O Código Hays era contra a exibição de mulheres com barrigas de gravidez. Talvez os pios defensores dos valores tradicionais da família que lutaram pela existência da censura achassem que seria melhor mostrar que os filhos vinham das cegonhas.
Filme B, pouquíssimo conhecido, pouquíssimo falado, Unwed Mother mostra mulheres com o barrigão que a caretice do Código Hays mandava que não deveria ser exibido nas telas dos cinemas.
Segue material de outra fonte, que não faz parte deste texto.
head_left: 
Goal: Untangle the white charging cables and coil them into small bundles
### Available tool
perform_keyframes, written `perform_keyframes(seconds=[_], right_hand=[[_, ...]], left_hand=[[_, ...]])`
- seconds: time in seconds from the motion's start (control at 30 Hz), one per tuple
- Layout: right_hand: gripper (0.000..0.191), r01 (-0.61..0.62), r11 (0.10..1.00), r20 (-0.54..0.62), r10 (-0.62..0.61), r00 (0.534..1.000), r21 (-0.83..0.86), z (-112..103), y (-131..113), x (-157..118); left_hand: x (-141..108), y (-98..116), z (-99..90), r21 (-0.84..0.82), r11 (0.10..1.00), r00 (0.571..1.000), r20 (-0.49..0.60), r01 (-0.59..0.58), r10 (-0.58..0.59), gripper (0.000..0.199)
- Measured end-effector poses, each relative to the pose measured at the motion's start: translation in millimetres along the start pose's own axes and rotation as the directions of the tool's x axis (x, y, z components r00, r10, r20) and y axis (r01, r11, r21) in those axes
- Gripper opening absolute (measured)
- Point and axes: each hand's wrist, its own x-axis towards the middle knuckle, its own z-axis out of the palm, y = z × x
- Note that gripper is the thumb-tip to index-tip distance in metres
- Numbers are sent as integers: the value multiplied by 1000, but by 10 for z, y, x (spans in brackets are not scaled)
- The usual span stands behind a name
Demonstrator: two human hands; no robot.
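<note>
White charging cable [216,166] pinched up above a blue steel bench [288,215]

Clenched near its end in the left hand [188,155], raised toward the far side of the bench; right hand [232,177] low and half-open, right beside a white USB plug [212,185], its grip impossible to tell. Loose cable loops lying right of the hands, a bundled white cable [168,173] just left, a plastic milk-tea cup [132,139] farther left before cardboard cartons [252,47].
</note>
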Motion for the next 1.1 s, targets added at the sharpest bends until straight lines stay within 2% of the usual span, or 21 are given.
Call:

Só por isso as pessoas que gostam de cinema deveriam tirar o chapéu para o filme.
Anotação em janeiro de 2024
Unwed Mother
De Walter A. Doniger, EUA, 1958
Com Norma Moore (Betty Miller)
e Robert Vaughn (Don Bigelow, o canalha), Claire Carleton (Mrs. Miller, a mãe de Betty), Jeanne Cooper (Mrs. Horton, a administradora da casa para mães solteiras), Diana Darrin (Diana, colega na casa para mães solteiras), Billie Bird (Gertie, a empresária da equipe de dançarinas), Ron Hargrave (Bem), Kathleen Hughes (Linda), Sam Buffington (Mr. Paully), Dorothy Adams (Mrs. Paully), Ken Lynch (Ray Curtis, o agente da liberdade condicional), Joan Lora (Mary Ellen), Ralph Gamble (reverendo Benton), Colette Jackson (Louella), Timothy Carey (o médico de abortos), Eve McVeagh (Elsie), Dawn Richard (colega de Betty), Ralph Reed (Jake)
Roteiro Anson Bond, Alden Nash
História de Anson Bond
Fotografia Lothrop B. Worth
Música Emil Newman
Montagem Neil Brunnenkant
Direção de arte Dave Milton
Produção Joseph Justman, Allied Artists Pictures.